Write out the line that has "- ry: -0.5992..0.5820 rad" in it, along with each line that comes after it until the listing ends, and add nothing.
━━ Collected data ━━
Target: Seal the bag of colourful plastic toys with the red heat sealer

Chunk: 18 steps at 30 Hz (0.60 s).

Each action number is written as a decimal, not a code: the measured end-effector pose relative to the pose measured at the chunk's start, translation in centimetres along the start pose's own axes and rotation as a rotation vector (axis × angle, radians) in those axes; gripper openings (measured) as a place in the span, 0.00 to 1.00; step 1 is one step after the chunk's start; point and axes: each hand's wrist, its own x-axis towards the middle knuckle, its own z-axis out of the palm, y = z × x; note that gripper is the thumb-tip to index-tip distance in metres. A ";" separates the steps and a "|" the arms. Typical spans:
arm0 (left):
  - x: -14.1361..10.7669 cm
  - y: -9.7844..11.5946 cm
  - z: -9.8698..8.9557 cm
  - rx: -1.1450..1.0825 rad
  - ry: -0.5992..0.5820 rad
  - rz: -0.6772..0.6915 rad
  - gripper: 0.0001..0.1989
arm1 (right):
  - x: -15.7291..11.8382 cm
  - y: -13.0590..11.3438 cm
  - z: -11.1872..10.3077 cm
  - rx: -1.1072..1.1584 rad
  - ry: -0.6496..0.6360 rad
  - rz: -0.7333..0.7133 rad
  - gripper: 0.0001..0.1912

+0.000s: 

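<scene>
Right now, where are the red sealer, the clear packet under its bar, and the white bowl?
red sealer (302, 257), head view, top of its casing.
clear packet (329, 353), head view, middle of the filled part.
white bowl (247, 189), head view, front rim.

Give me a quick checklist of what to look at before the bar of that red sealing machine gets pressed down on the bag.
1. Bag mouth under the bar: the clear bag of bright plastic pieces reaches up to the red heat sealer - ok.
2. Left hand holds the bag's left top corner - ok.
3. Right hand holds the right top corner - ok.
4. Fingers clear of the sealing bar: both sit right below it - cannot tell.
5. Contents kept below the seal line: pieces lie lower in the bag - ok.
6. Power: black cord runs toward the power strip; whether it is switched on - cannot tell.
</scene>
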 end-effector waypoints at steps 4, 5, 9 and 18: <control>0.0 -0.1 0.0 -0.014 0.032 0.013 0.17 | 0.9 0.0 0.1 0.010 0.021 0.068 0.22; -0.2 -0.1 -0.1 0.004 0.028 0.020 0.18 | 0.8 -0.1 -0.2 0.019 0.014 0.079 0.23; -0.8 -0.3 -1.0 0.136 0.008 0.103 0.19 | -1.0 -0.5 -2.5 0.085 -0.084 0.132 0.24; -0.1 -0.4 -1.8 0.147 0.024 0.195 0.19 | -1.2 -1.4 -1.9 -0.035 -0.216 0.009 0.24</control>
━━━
Answer space:
  - ry: -0.5992..0.5820 rad
  - rz: -0.6772..0.6915 rad
  - gripper: 0.0001..0.1989
arm1 (right):
  - x: -15.7291..11.8382 cm
  - y: -13.0590..11.3438 cm
  - z: -11.1872..10.3077 cm
  - rx: -1.1072..1.1584 rad
  - ry: -0.6496..0.6360 rad
  - rz: -0.7333..0.7133 rad
  - gripper: 0.0001..0.1912

+0.000s: 

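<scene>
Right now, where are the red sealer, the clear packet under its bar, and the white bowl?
red sealer (302, 257), head view, top of its casing.
clear packet (329, 353), head view, middle of the filled part.
white bowl (247, 189), head view, front rim.

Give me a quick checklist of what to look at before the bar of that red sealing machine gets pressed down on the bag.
1. Bag mouth under the bar: the clear bag of bright plastic pieces reaches up to the red heat sealer - ok.
2. Left hand holds the bag's left top corner - ok.
3. Right hand holds the right top corner - ok.
4. Fingers clear of the sealing bar: both sit right below it - cannot tell.
5. Contents kept below the seal line: pieces lie lower in the bag - ok.
6. Power: black cord runs toward the power strip; whether it is switched on - cannot tell.
</scene>
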 end-effector waypoints at steps 4, 5, 9 and 18: <control>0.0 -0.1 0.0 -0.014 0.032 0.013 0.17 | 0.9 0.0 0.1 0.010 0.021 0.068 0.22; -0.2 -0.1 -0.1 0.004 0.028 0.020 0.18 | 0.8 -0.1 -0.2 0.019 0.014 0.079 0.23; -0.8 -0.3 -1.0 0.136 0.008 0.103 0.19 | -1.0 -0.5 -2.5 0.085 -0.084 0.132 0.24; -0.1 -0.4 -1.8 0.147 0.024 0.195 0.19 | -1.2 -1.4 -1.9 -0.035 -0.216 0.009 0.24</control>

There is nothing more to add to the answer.